«Если Бог един, то другие боги суть, так сказать, самозванцы: это – или бесы, или игра человеческого воображения, – приводит автор “Розы Мира” пример подобной ограниченности и комментирует его: – Какая детская мысль! Господь Бог един, но богов много; начертание этого слова в русском языке то с большой, то с малой буквы достаточно ясно говорит о различиях содержания, вкладываемого в это слово в обоих случаях».

Поэтому весь пафос «Розы Мира» – в сочувствовании и соверовании всему светлому, что есть в других религиях, в преодолении межрелигиозной вражды, в стремлении к всечеловеческому братству и духовному обновлению мира. «Пусть христианин вступает в буддийский храм с трепетом и благоговением: тысячи лет народы Востока, отделенные от очагов христианства пустынями и горными громадами, постигали через мудрость своих учителей истину о других краях мира горнего… Пусть мусульманин входит в индуистский храм с мирным, чистым и строгим чувством: не ложные боги взирают на него здесь, но условные образы великих духов, которых поняли и страстно полюбили народы Индии и свидетельство о которых следует принимать другим народам с радостью и доверием… И пусть правоверный шинтоист (синтоист. – Л. Б.) не минует неприметного здания синагоги с пренебрежением и равнодушием: здесь другой великий народ, обогативший человечество глубочайшими ценностями, оберегает свой опыт о таких истинах, которыми духовный мир открылся ему – и никому более».

После этого не сомневаться, не отвергать, не бездумно превозносить, а разумно принять надо «Розу Мира» как соединение христианского опыта с общечеловеческим духовным идеалом.
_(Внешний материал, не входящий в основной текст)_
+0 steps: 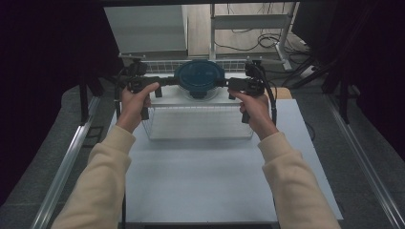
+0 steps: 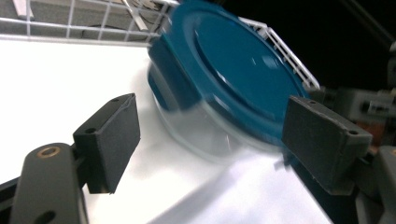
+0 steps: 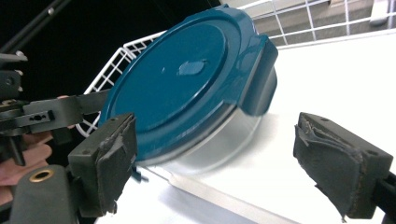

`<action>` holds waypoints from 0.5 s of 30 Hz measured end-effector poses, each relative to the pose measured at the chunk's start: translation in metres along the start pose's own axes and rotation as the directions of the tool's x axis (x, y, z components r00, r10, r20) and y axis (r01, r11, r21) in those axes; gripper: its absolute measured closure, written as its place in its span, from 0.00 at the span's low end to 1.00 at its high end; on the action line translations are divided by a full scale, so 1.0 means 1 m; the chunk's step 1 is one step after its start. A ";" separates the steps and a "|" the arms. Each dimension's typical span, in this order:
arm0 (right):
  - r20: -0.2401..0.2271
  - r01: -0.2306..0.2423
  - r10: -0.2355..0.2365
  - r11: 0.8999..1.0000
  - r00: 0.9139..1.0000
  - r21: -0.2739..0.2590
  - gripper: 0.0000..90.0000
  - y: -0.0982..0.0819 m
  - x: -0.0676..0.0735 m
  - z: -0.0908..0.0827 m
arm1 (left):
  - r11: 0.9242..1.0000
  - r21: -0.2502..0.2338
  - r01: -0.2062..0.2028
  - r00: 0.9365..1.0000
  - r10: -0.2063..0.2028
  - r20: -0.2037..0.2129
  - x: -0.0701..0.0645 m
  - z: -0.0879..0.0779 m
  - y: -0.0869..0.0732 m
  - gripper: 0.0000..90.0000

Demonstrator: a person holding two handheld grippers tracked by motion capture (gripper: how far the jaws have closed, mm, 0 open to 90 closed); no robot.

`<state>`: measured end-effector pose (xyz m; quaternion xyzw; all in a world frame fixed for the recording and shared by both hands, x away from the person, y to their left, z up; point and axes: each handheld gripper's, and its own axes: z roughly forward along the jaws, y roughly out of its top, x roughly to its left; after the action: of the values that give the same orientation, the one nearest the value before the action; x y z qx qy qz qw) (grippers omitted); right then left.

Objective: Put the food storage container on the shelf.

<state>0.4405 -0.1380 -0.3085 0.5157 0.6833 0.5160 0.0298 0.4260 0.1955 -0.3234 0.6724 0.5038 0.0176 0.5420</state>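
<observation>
Sleeves, cream-coloured, come in from the near edge of the desk [image 1: 215, 181], one per side, hands wrapped on the gripper handles. Bare pale desk top between them, nothing on its near half. Past that, a white wire basket [image 1: 198, 123] sits toward the far edge, with a white shelf surface on top.

Left gripper [image 1: 168, 81] and right gripper [image 1: 224, 83] meet from opposite sides at the container [image 1: 198, 78], a clear round tub with a dark teal lid [image 3: 173, 88], standing on that white surface at the middle of the far edge. In the left gripper view the jaws stand wide apart with the tub between and beyond them, not clamped; same in the right gripper view, pads apart, lid latch [image 3: 259, 79] facing the gap. From the high view the tips look close to or touching the lid rim, but it is too small to tell.

Judgement: early stage, approach done, lid on, both latches apparently down; grip or unlatch is left.

Room: dark curtains both sides, grey floor, metal rails, a frame and loose cables behind the desk.
</observation>
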 end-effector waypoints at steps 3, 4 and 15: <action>-0.005 0.038 -0.038 0.999 0.999 -0.004 0.17 -0.005 0.000 -0.009 | 0.999 -0.001 -0.034 0.999 0.034 -0.003 -0.004 -0.006 -0.009 0.23; -0.007 0.051 -0.051 0.999 0.999 -0.004 0.18 -0.007 -0.001 -0.012 | 0.999 -0.001 -0.034 0.999 0.034 -0.003 -0.004 -0.006 -0.009 0.23; -0.009 0.179 -0.180 0.983 0.984 -0.040 0.24 -0.044 -0.020 -0.037 | 0.993 -0.014 -0.117 0.993 0.117 0.004 -0.012 -0.022 -0.060 0.24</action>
<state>0.3989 -0.1750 -0.3330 0.4480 0.7169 0.5279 0.0819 0.3681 0.1968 -0.3524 0.6972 0.4622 0.0513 0.5456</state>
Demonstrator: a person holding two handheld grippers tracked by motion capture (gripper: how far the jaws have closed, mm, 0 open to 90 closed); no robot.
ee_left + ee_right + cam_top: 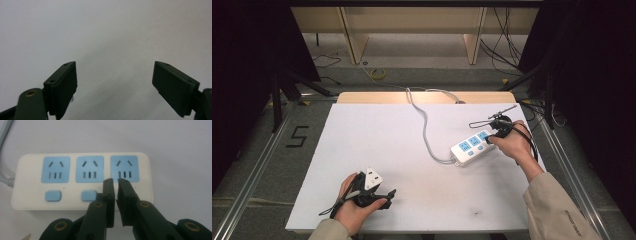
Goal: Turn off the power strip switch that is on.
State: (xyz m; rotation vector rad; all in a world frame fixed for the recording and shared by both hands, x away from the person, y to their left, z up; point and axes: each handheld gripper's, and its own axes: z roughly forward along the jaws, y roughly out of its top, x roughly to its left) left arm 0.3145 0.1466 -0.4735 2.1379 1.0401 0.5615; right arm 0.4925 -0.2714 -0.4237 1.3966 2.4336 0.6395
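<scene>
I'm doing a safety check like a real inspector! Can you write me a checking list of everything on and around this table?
Surface: white table, a faint dark speck near its front edge.
Job's things: white power strip with three blue sockets and blue buttons, lying flat at the right.
Clutter: nothing seen.
Grippers: left gripper jaws wide apart over bare table, holding nothing; right gripper jaws nearly together, tips over the power strip's end button spot, which they hide.
Cables: the strip's grey cord runs off the far edge; black gripper cable loops by the right hand.
Surroundings: grey floor with yellow cable coil, wooden table legs, dark curtains at both sides.
</scene>
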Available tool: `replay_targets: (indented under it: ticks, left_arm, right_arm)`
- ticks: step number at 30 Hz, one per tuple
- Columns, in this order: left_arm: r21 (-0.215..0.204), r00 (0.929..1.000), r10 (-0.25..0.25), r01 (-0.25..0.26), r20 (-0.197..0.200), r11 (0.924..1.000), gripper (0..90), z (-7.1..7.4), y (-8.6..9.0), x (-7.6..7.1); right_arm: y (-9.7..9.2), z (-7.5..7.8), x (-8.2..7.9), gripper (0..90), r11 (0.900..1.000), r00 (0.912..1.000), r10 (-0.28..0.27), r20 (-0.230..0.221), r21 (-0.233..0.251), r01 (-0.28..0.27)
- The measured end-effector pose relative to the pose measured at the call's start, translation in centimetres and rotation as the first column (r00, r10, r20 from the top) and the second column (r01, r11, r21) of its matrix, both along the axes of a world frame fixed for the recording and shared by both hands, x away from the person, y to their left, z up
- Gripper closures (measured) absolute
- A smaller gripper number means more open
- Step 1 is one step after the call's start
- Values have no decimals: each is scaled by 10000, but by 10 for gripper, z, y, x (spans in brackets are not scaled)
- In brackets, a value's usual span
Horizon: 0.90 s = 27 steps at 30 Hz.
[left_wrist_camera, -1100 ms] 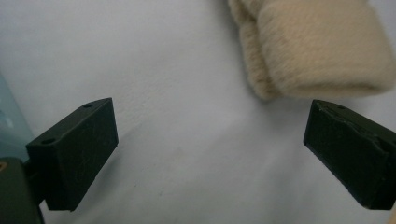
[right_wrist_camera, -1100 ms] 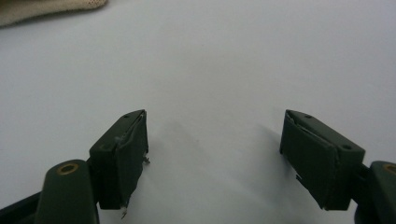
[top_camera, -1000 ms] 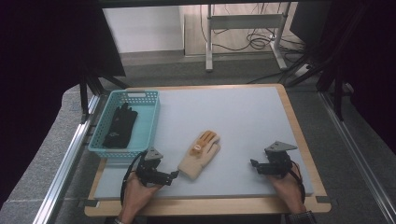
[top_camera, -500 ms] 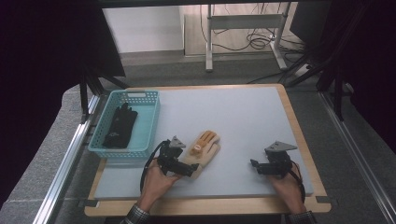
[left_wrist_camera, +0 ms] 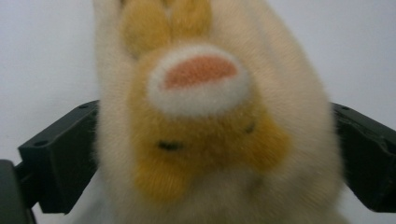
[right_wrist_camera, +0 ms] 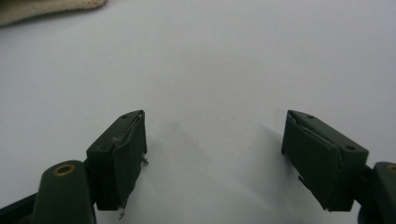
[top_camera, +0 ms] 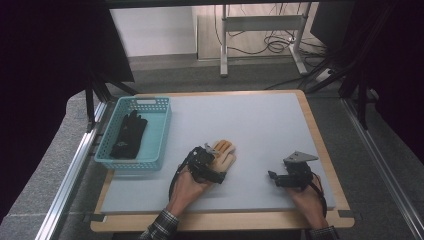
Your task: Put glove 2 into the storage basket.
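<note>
Far left on the grey table top (top_camera: 260, 125): a teal basket (top_camera: 159, 131) with a black glove (top_camera: 127, 135) lying lengthwise inside, well apart from both grippers.

Next, toward the middle: a furry tan glove (top_camera: 223, 155) flat on the surface, cuff end toward the person, fingers pointing away and slightly right. Long axis running roughly up the table, tilted a little rightward. Left gripper (top_camera: 209, 169) right at the cuff end, reaching in along that axis. From the left gripper view, furry tan glove (left_wrist_camera: 210, 121) sitting between the two black jaws, one on either flank, jaws spread about as wide as the glove; contact with the fur likely but no squeeze visible, so probably straddling, not yet clamped. Closing across the narrow width, not the length, looks like what the grab calls for.

Far right: right gripper (top_camera: 272, 176) resting low on bare table, well apart from the furry glove, jaws (right_wrist_camera: 215, 158) wide apart and gripping nothing. Left hand (top_camera: 187, 187) clearly the nearer.
</note>
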<state>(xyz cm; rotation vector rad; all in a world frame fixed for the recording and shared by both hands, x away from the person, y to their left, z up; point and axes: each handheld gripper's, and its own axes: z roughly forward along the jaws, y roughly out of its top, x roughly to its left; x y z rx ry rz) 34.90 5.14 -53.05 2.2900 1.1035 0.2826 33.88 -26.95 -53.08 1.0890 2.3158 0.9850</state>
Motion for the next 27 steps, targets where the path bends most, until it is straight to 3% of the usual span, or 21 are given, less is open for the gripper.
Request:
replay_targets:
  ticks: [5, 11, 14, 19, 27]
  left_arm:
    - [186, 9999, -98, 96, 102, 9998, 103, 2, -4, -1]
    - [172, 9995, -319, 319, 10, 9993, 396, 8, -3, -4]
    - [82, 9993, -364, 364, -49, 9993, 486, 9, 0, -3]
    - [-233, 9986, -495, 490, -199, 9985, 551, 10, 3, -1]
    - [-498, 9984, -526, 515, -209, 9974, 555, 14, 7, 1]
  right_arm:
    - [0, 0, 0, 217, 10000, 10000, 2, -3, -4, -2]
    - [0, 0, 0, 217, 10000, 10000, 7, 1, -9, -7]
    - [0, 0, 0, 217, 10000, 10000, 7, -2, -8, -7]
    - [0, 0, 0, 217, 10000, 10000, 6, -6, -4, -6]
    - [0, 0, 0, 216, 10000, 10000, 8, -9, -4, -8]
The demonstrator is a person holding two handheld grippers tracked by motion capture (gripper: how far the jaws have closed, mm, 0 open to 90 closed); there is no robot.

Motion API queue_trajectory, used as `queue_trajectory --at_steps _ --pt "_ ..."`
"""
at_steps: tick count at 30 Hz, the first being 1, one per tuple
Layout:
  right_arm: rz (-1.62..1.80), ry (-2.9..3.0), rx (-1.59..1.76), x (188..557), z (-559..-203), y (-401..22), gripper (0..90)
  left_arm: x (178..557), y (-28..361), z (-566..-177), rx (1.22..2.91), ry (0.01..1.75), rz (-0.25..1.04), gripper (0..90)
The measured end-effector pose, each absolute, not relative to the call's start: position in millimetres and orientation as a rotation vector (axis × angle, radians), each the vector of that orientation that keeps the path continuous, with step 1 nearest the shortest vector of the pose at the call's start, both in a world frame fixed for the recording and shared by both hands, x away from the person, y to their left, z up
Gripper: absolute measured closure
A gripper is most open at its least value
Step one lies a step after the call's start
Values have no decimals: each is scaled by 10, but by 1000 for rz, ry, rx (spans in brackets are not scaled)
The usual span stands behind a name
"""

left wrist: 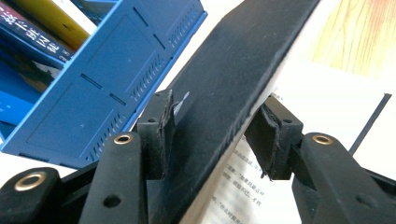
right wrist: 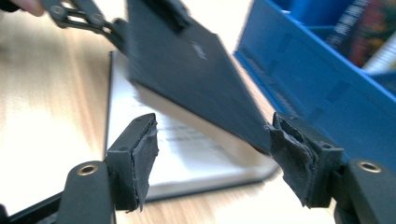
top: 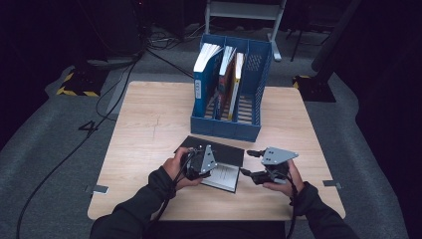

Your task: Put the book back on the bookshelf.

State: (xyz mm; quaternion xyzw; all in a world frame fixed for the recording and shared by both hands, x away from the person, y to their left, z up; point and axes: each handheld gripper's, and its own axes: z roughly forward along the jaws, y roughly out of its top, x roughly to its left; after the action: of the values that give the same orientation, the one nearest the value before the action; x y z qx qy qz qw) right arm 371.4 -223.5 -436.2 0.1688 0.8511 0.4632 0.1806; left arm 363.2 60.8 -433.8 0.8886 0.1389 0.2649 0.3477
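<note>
High view – black book (top: 219, 152), spine leftward, cover half-lifted

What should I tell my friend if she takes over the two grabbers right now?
Left gripper: its jaws straddle the lifted black cover and top pages of the open book; whether the pads press on it cannot be told.
Right gripper: open, holding nothing, just right of the book.
The book lies on the wooden table in front of the blue file rack, which already holds three books upright in its left slots.
Done: the cover is raised off the printed pages.
Left, probably: close the book, stand it up and slide it into a free slot on the rack's right side.
</note>
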Motion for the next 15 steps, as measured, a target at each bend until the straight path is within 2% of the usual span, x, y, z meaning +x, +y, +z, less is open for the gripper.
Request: queue_trajectory --at_steps 6,15 --pt "1290 2380 647 3851 -4436 -2545 325 3673 677 -4308 2253 402 640 540" --pt "1212 2457 731 3968 -4604 -2587 322 3763 895 -4227 2135 508 537 541"
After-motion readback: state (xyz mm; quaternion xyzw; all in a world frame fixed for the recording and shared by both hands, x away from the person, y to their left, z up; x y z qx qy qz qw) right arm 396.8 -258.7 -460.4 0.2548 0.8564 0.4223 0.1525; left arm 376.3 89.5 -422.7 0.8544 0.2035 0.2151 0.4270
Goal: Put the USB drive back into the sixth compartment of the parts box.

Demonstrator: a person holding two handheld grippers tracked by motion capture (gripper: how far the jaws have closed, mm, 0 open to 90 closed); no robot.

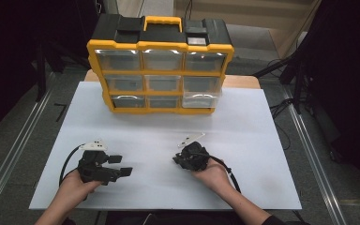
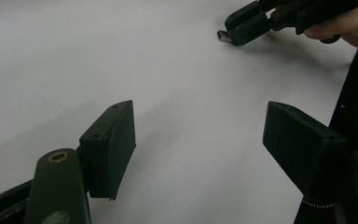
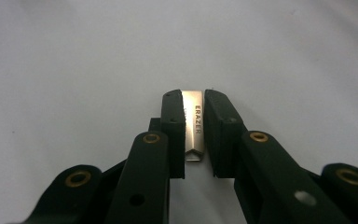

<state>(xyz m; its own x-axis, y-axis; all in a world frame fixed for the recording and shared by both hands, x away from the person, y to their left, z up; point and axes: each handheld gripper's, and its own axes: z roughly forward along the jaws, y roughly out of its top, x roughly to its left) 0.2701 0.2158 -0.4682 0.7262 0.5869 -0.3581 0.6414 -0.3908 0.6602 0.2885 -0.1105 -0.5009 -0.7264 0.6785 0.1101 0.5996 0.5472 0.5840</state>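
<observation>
Step in hand: pick-up of the small metal stick [image 3: 195,132], a slim silver piece lettered ERAZER, from the white table [image 1: 243,140].
Right hand-held gripper [image 3: 195,112]: closed down on the metal stick, both black pads pressing its long sides; in the high view it sits right of centre on the near part of the table [image 1: 182,161], low over the surface.
Metal stick, place: between the right jaws, its far tip poking out past them [image 2: 223,36]; whether it rests on the table or is just clear of it cannot be told.
Left hand-held gripper [image 2: 200,135]: jaws spread wide with nothing between them, only bare table; it rests near-left [image 1: 120,165], well apart from the right one.
Drawer cabinet [image 1: 160,70]: yellow and black, at the far edge of the table; its lower right drawer [image 1: 200,100] stands pulled out a little.
Next move, judged: lift the stick straight up without loosening the pinch, then carry it far and right, probably to that drawer; the thin, smooth piece could twist or slip in the pads.
</observation>
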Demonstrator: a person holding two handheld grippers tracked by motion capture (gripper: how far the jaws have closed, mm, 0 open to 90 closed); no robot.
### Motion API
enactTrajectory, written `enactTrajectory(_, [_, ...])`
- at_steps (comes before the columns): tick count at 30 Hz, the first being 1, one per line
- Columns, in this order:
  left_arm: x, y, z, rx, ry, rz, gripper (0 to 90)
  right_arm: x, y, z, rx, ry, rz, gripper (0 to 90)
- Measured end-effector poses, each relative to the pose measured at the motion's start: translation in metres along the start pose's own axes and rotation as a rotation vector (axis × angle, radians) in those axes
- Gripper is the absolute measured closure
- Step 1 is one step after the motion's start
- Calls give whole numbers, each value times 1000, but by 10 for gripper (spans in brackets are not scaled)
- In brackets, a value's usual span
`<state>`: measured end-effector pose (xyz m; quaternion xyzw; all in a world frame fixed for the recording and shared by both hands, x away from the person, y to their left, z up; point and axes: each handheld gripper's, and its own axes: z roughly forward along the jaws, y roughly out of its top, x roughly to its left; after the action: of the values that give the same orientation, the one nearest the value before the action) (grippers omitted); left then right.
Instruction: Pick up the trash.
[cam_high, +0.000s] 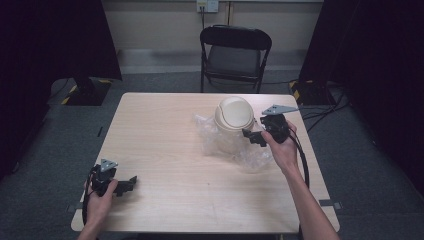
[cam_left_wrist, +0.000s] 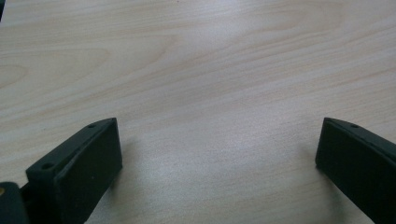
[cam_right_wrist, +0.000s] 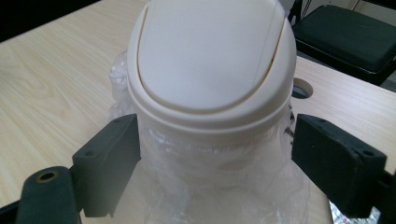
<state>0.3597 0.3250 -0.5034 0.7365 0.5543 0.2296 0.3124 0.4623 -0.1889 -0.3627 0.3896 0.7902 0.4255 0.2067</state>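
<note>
We found the small cream bin (cam_high: 234, 117) standing upright on the right half of the tabletop (cam_high: 165, 150), toward its far side. Its domed swing lid (cam_right_wrist: 210, 51) was seated in place and level. Clear plastic film (cam_high: 212, 137) spread from under the lid and lay crumpled on the tabletop around the base of the bin, on the left side and toward the near right.

We held the right tongs (cam_high: 252, 135) just beside the bin on its right side, with the jaws pointed at its body. In the right gripper view the right tongs (cam_right_wrist: 215, 154) stood spread, one jaw on each side of the film-wrapped body below the lid rim, with a gap visible at each pad. The pads did not press on the bin.

We held the left tongs (cam_high: 131, 181) near the front left corner of the tabletop, well apart from the bin. In the left gripper view the left tongs (cam_left_wrist: 217, 149) stood spread wide over bare wood.

A black folding chair (cam_high: 235, 55) stood behind the tabletop.
</note>
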Motion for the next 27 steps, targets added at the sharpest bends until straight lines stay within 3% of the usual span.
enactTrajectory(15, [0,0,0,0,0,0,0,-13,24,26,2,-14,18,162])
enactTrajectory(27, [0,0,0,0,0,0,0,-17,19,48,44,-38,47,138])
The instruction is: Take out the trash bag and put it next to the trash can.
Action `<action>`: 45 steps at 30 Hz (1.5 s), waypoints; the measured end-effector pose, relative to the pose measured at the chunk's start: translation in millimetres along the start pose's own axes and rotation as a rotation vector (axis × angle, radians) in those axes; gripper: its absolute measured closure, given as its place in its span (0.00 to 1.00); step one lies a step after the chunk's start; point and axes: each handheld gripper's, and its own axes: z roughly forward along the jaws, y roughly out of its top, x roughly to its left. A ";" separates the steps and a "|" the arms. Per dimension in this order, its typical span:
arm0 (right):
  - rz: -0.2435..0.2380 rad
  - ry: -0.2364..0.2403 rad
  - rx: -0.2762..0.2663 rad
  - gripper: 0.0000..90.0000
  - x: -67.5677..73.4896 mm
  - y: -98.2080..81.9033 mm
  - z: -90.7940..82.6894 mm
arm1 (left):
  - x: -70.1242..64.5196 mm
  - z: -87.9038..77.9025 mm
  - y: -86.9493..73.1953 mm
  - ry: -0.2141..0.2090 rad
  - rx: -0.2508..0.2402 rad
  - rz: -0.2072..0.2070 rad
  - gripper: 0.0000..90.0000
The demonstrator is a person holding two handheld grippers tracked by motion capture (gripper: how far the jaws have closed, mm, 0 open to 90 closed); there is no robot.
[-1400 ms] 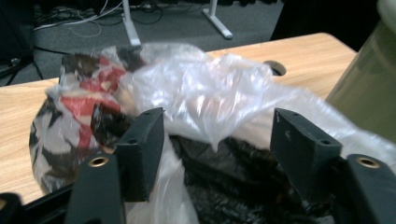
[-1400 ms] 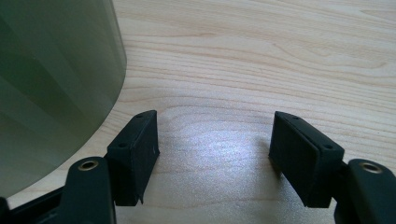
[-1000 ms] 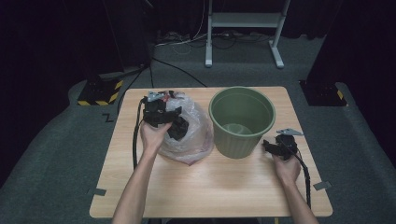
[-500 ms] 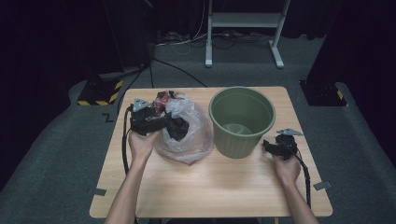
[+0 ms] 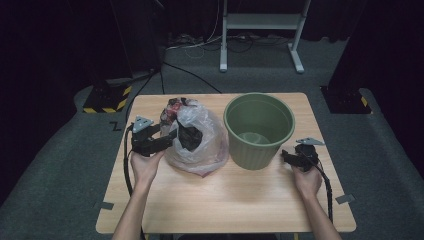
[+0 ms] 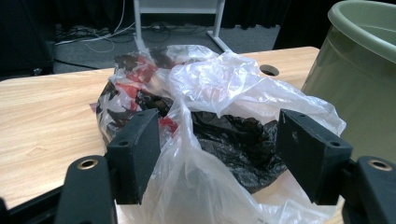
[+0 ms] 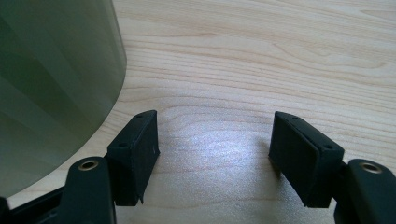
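A clear plastic bag (image 5: 197, 137) stuffed with black and red scraps lies on the wooden table (image 5: 225, 200), left of a green bucket (image 5: 258, 129). My left gripper (image 5: 167, 141) sits at the bag's left side, open, its jaws either side of the bag's loose plastic (image 6: 210, 140). My right gripper (image 5: 286, 157) rests low on the table just right of the bucket's base (image 7: 51, 88), open with bare wood between its jaws.
A small round hole (image 6: 267, 70) is in the tabletop behind the bag. Beyond the table are a white stand (image 5: 260, 30), floor cables (image 5: 190, 45) and a yellow-black striped block (image 5: 107, 97).
My left gripper has moved left and back, from over the bag to its left edge. The right gripper has stayed put.
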 end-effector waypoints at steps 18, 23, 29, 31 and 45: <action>0.000 0.000 0.000 0.36 0.1 0.0 0.0 | 0.9 -13.2 -24.2 0.007 0.019 -0.011 0.35; 0.001 0.000 0.000 0.36 0.1 0.0 0.0 | 1.4 -14.8 -31.4 0.013 0.028 -0.009 0.35; 0.001 0.000 0.000 0.36 0.1 0.0 0.0 | 3.0 -12.4 -41.2 0.017 0.042 -0.020 0.36; 0.001 0.000 0.000 0.36 0.1 0.0 0.0 | 3.3 -11.3 -44.3 0.023 0.050 -0.019 0.36; 0.001 0.000 0.000 0.36 0.1 0.0 0.0 | 1.6 1.8 -63.6 0.086 0.103 0.020 0.36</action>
Во всяком случае, попытаться отнестись к ней с доверием. К этой мысли мы еще вернемся.

Не отринь же меня за бред и косноязычье,
Небывалое это Действо благослови,
Ты,
       Чьему
               благосозиданию
                                      и величью
Мы сыновствуем
                        во творчестве
                                          и любви[29].

Глава 7

Потаенное присутствие

Именно так я и принял «Розу Мира»: сначала прочел, затем перечитал, попытался вникнуть, осмыслить, соотнести, а затем сама книга стала как бы меня вбирать, затягивать, растворять в себе, и кончилось тем, что я в ней себя нашел. Вот уж поистине мистика – нашел, обнаружил свое потаенное присутствие, узнал себя, отождествил после того, как натолкнулся на место: «Хорошо быть уверенным, что книгу, которую вынашиваешь всю жизнь, когда-нибудь прочитают чьи-то внимательные глаза и чья-то душа обогатится изложенным в ней духовным опытом». Разумеется, эти слова могут относиться к кому угодно, но я готов был поручиться, что это сказано обо мне. Не знаю почему, но мне казалось, что в тот момент, когда перо автора выводило на тетрадном листке эти строки, я действительно возник перед ним, причудливо соткался из воздуха. Именно я, арбатский мальчик в шапке-ушанке, завязанной под подбородком на два бантика и четыре узла, в длинном пальто на вырост, варежках на резинке, продетой сквозь рукава, и валенках с калошами, тяжелыми, будто железные утюги. А вокруг – балаган, вертеп, цыганский табор двора, исписанные мелом кирпичные стены, ржавые пожарные лестницы, подъезды черного хода, дровяные сараи, бачки помойки, качели, столик для домино, обитый жестью, – словом, мир послевоенного Арбата, конец пятидесятых.

Мы жили в ту пору на Малой Молчановке, неподалеку от Собачьей площадки, в коммунальной квартире с длинным коридором, общей кухней и соседями. От них я вряд ли мог услышать что-то о Данииле Андрееве, хотя один из них был азартным собирателем книг (в основном Дюма), другая, худая, как оглобля, носившая длинную юбку, безрукавку и черный плат, – усердной, богомольной прихожанкой (от нее мне достались старинное Евангелие и объяснение церковных служб). На втором этаже, над нами, даже жил священник одного из чудом уцелевших арбатских храмов (из-под его пальто выглядывала ряса).